Dilansir dari psychology today, istilah ini muncul dari sebuah penelitian yang dilakukan oleh dua psikolog Universitas Cornell, David Dunning dan Justin Kruger yang diterbitkan tahun 1999.

Kedua peneliti ini menguji logika, tata bahasa, dan selera humor dari para peserta penelitian. Hasilnya, mereka yang tampil di kuartil bawah menilai keterampilan mereka jauh di atas rata-rata.

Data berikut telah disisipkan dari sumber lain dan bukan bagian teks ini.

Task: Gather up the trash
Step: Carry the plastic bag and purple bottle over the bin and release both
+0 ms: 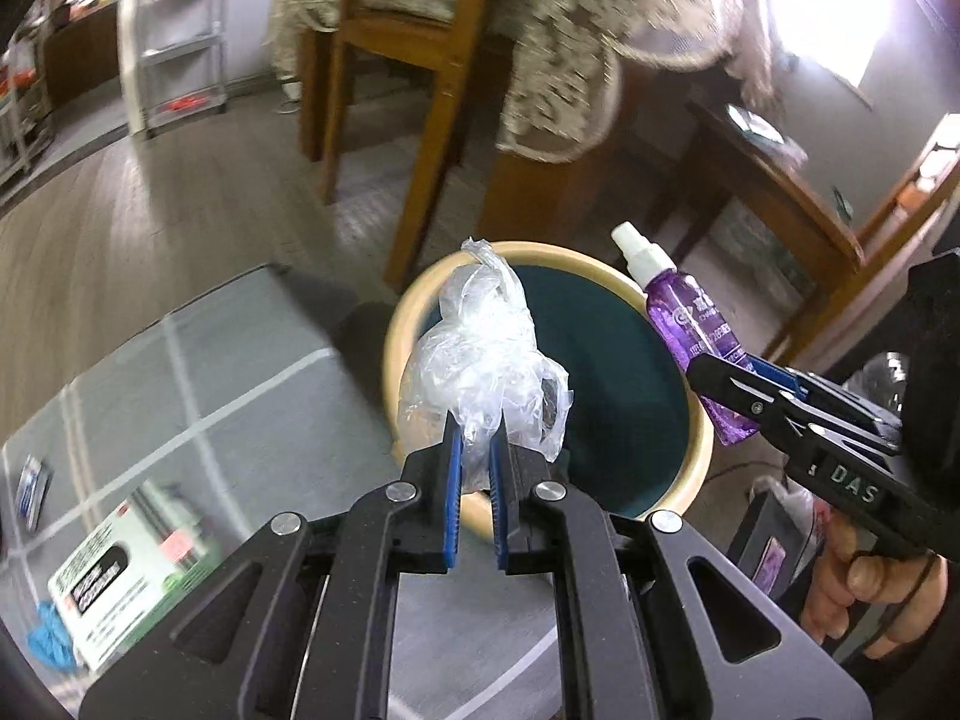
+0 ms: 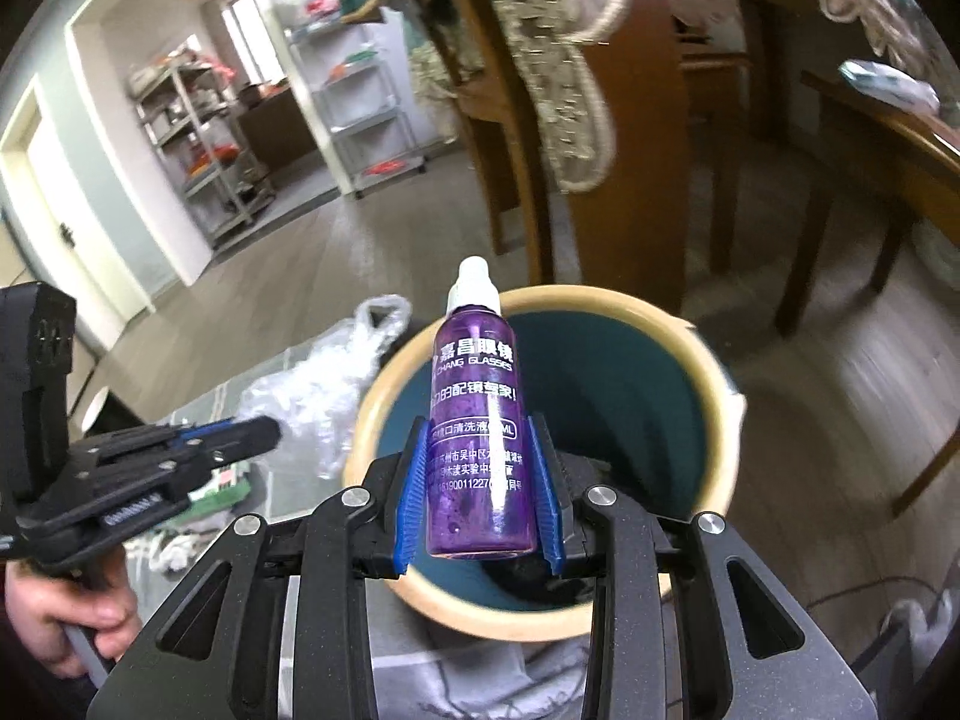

Dunning dan Kruger menyimpulkan bahwa penyebab terjadinya efek ini adalah kesalahan metakognisi (kemampuan untuk menganalisis pikiran atau kinerjanya sendiri). Akibat dari kurangnya kemampuan metakognisi, mereka pun memiliki dua “beban” yaitu tidak bisa menyimpulkan sesuatu dengan benar, juga acap kali membuat kesalahan.

Ketidakmampuan mereka itu juga menyebabkan mereka tidak menyadari bahwa mereka sebenarnya bodoh.  Efek ini juga makin diperparah dengan ego yang tinggi dan kesadaran diri yang buruk. Ego yang tinggi ini menyebabkan mereka lebih memilih “mempertahankan” kepercayaan diri dengan berpura-pura menjadi pintar atau terampil, daripada harus malu mengakui kekurangan ilmu mereka.

Tidak hanya orang yang memiliki kemampuan dibawah rata-rata, orang yang pintar pun juga dapat dipengaruhi oleh efek Dunning-Kruger. Tidak semua orang yang memiliki kecerdasan itu mau terus  belajar dan mengembangkan keterampilan tertentu. Banyak orang secara keliru percaya bahwa pengalaman dan keterampilan mereka dalam satu bidang tertentu dapat ditransfer ke bidang yang lain.

Untuk menghindari diri dari efek dunning-Kruger, ada beberapa cara yang bisa dilakukan. Kita harus berusaha jujur dengan kemampuan diri, dan selalu rutin mempertanyakan basis pengetahuan yang dimiliki dengan orang lain (diskusi). Lebih baik terus berdiskusi dengan keluarga atau teman untuk meminta nasihat atau kritik yang membangun. Usahakan terus mempelajari bidang yang disukai dengan fokus sehingga ilmu dan kemampuan kita pun bertambah.

Sejatinya, semakin kita mempelajari dan mengetahui sesuatu, kita akan merasa selalu haus ilmu dan merasa tidak tahu apa-apa dibandingkan orang lain.